▶ RECORDED DATA:
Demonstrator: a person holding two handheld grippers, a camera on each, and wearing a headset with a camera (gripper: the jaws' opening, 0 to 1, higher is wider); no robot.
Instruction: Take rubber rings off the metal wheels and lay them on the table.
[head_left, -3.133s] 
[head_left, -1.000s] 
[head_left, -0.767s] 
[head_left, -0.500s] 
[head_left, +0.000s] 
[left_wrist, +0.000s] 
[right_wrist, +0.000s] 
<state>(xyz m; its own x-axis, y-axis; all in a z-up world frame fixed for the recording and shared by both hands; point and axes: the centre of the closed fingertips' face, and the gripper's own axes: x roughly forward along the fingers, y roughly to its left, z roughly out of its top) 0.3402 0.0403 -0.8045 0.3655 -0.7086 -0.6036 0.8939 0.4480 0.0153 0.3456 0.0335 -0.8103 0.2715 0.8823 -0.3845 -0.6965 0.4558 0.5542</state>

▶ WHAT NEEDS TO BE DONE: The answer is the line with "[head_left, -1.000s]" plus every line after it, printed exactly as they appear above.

▶ ANSWER SPACE:
[head_left, -1.000s] 
[head_left, -0.767s] 
[head_left, -0.500s] 
[head_left, +0.000s] 
[left_wrist, +0.000s] 
[right_wrist, +0.000s] 
<state>(xyz m; its own x-axis, y-axis; all in a z-up world frame fixed for the recording and shared by both hands; point and axes: the centre of the closed fingertips' face, and the gripper's own axes: x roughly forward along the fingers, y roughly to its left, z roughly out of its top) 0.3402 0.0403 -0.8045 0.3655 -0.7086 -0.6036 0.8939 0.4480 0.0153 0.3456 0.0335 -0.8103 0.2715 0.8823 -0.3845 -0.6965 0.4558 0.5542</state>

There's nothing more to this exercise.